Re: [PATCH] pgbench log file headers

2024-03-30 Thread Andrey M. Borodin



> On 6 Jan 2024, at 20:20, vignesh C  wrote:
> 
> One of the test has failed in CFBOT at[1] with:

Hi Adam,

This is a kind reminder that CF entry [0] is waiting for an update. Thanks!


Best regards, Andrey Borodin.

[0] https://commitfest.postgresql.org/47/4660/




Re: [PATCH] pgbench log file headers

2024-01-06 Thread vignesh C
On Tue, 21 Nov 2023 at 09:52, Adam Hendel  wrote:
>
> Hello,
>
> On Mon, Nov 13, 2023 at 6:01 PM Andres Freund  wrote:
>>
>> Hi,
>>
>> On 2023-11-13 11:55:07 -0600, Adam Hendel wrote:
>> > Currently, pgbench will log individual transactions to a logfile when the
>> > `--log` parameter flag is provided. The logfile, however, does not include
>> > column header. It has become a fairly standard expectation of users to have
>> > column headers present in flat files. Without the header in the pgbench log
>> > files, new users must navigate to the docs and piece together the column
>> > headers themselves. Most industry leading frameworks have tooling built in
>> > to read column headers though, for example python/pandas read_csv().
>>
>> The disadvantage of doing that is that a single pgbench run with --log will
>> generate many files when using -j, to avoid contention. The easiest way to
>> deal with that after the run is to cat all the log files to a larger one. If
>> you do that with headers present, you obviously have a few bogus rows (the
>> heades from the various files).
>>
>> I guess you could avoid the "worst" of that by documenting that the combined
>> log file should be built by
>>   cat {$log_prefix}.${pid} {$log_prefix}.${pid}.*
>> and only outputting the header in the file generated by the main thread.
>>
>>
>> > We can improve the experience for users by adding column headers to pgbench
>> > logfiles with an optional command line flag, `--log-header`. This will keep
>> > the API backwards compatible by making users opt-in to the column headers.
>> > It follows the existing pattern of having conditional flags in pgbench’s
>> > API; the `--log` option would have both –log-prefix and –log-header if this
>> > work is accepted.
>>
>> > The implementation considers the column headers only when the
>> > `--log-header` flag is present.
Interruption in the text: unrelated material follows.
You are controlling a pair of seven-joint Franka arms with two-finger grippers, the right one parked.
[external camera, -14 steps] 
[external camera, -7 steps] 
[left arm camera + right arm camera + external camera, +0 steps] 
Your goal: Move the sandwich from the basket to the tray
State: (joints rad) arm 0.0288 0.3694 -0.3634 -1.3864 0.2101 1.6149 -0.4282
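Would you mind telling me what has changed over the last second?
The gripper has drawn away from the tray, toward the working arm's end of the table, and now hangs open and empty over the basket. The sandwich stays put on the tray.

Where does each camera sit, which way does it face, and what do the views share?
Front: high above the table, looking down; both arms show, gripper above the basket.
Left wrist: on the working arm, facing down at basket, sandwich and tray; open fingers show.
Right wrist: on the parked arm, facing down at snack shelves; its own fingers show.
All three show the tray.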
The values for the columns are taken
>> > directly from the “Per-Transaction Logging” section in
>> > https://www.postgresql.org/docs/current/pgbench.html and takes into account
>> > the conditional columns `schedule_lag` and `retries`.
>> >
>> >
>> > Below is an example of what that logfile will look like:
>> >
>> >
>> > pgbench  postgres://postgres:postgres@localhost:5432/postgres --log
>> > --log-header
>> >
>> > client_id transaction_no time script_no time_epoch time_us
>>
>> Independent of your patch, but we imo ought to combine time_epoch time_us in
>> the log output. There's no point in forcing consumers to combine those 
>> fields,
>> and it makes logging more expensive...  And if we touch this, we should just
>> switch to outputting nanoseconds instead of microseconds.
>>
>> It also is quite odd that we have "time" and "time_epoch", "time_us", where
>> time is the elapsed time of an individual "transaction" and time_epoch +
>> time_us together are a wall-clock timestamp.  Without differentiating between
>> those, the column headers seem not very useful, because one needs to look in
>> the documentation to understand the fields.
>>
>>
>> I don't think there's all that strong a need for backward compatibility in
>> pgbench. We could just change the columns as I suggest above and then always
>> emit the header in the "main" log file.
>
>
> I updated the patch to always log the header and only off the main thread. As 
> for the time headers, I will work on renaming/combining those in a separate 
> commit as:

One of the test has failed in CFBOT at[1] with:
[09:15:00.526](0.000s) not ok 422 - transaction count for
/tmp/cirrus-ci-build/build/testrun/pgbench/001_pgbench_with_server/data/t_001_pgbench_with_server_main_data/001_pgbench_log_3.25193
(11)
[09:15:00.526](0.000s) #   Failed test 'transaction count for
/tmp/cirrus-ci-build/build/testrun/pgbench/001_pgbench_with_server/data/t_001_pgbench_with_server_main_data/001_pgbench_log_3.25193
(11)'
#   at /tmp/cirrus-ci-build/src/bin/pgbench/t/001_pgbench_with_server.pl
line 1257.
[09:15:00.526](0.000s) not ok 423 - transaction format for 001_pgbench_log_3
[09:15:00.526](0.000s) #   Failed test 'transaction format for
001_pgbench_log_3'
#   at /tmp/cirrus-ci-build/src/bin/pgbench/t/001_pgbench_with_server.pl
line 1257.
# Log entry not matching: client_id transaction_no time script_no
time_epoch time_us
# Running: pgbench --no-vacuum -f
/tmp/cirrus-ci-build/build/testrun/pgbench/001_pgbench_with_server/data/t_001_pgbench_with_server_main_data/001_pgbench_incomplete_transaction_block

More details for the same is available at [2]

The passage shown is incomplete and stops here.